**WHAT TO WORK ON:**
All that should come back is the lines of the data below from the one containing "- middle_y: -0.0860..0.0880" to the one containing "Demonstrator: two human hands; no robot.", inclusive, exactly as they stand.
════════════════════
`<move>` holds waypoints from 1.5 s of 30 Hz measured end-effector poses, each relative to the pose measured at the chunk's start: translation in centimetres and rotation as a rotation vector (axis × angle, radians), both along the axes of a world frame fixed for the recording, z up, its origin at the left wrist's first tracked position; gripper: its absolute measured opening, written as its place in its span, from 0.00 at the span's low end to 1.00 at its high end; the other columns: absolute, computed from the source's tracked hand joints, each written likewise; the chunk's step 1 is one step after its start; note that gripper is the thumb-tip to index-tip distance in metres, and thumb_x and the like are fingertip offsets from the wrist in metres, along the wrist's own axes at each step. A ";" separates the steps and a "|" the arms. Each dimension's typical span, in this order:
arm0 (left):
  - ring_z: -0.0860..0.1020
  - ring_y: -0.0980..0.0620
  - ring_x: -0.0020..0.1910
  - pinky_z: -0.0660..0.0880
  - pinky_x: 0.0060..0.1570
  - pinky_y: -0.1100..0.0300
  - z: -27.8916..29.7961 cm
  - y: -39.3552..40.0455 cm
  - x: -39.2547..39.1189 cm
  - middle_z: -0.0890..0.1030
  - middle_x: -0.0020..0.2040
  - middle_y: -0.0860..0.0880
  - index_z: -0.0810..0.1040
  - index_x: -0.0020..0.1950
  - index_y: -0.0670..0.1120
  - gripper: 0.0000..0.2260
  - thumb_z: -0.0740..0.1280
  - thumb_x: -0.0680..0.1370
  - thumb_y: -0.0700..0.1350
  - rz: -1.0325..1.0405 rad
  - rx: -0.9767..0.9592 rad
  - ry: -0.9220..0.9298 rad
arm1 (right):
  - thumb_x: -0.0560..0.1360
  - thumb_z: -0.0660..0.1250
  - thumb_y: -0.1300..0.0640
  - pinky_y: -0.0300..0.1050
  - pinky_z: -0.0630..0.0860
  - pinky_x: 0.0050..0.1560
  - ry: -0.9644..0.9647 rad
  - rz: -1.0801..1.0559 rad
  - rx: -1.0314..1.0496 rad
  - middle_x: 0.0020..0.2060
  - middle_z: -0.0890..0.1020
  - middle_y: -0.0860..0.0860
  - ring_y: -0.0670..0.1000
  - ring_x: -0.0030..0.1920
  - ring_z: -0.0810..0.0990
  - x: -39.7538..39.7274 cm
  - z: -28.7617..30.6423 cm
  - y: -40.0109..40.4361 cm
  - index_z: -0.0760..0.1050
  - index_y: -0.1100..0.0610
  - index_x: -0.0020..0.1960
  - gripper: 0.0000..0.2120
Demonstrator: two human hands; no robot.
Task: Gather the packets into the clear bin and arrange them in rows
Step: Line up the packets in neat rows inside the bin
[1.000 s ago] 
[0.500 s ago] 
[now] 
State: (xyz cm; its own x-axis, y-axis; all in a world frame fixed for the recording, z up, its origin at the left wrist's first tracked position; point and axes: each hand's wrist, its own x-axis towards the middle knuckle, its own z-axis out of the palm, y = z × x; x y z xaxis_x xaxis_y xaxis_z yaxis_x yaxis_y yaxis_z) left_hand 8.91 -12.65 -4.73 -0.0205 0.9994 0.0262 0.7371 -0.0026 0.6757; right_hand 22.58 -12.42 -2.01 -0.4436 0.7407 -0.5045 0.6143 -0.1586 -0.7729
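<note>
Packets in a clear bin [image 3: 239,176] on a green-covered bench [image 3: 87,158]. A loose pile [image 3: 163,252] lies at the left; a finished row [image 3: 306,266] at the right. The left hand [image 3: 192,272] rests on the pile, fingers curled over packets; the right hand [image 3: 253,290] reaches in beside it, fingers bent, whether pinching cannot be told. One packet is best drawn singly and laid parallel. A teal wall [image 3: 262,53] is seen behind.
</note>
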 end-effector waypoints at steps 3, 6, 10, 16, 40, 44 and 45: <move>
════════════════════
**TASK SOLUTION:**
  - middle_y: -0.0860..0.0880
  - index_z: -0.0810..0.1040
  - index_x: -0.0020..0.1950
  - index_y: -0.0670..0.1120
  - gripper: 0.0000..0.2260
  - thumb_z: -0.0740..0.1280
  - thumb_x: -0.0680..0.1370
  - thumb_y: -0.0700..0.1350
  - rz: -1.0325..1.0405 rad
  - rx: -0.9767..0.9592 rad
  - ry: -0.9220..0.9298 rad
arm1 (right):
  - thumb_x: -0.0560..0.1360
  - thumb_z: -0.0660..0.1250
  - thumb_y: -0.1300..0.0640
  - pinky_y: -0.0300..0.1050
  - pinky_z: -0.0630..0.0860
  - pinky_x: 0.0050..0.1560
  - ry: -0.9644..0.9647 rad
  - rz: -1.0801..1.0559 rad
  - rx: -1.0314..1.0496 rad
  - middle_x: 0.0020..0.2060
  - middle_z: -0.0890..0.1020
  - middle_y: -0.0860..0.0860
  - ring_y: -0.0670..0.1000
  - ring_x: -0.0030..0.1920
  - ring_z: -0.0810..0.0990
  - x: -39.7538..39.7274 cm
  - z: -28.7617..30.6423 cm
  - y: -40.0109..40.4361 cm
  - index_z: -0.0760..0.1050
  - index_y: -0.1100..0.0610
  - index_x: -0.0020..0.1960
  - gripper: 0.0000..0.2120
Demonstrator: two human hands; no robot.

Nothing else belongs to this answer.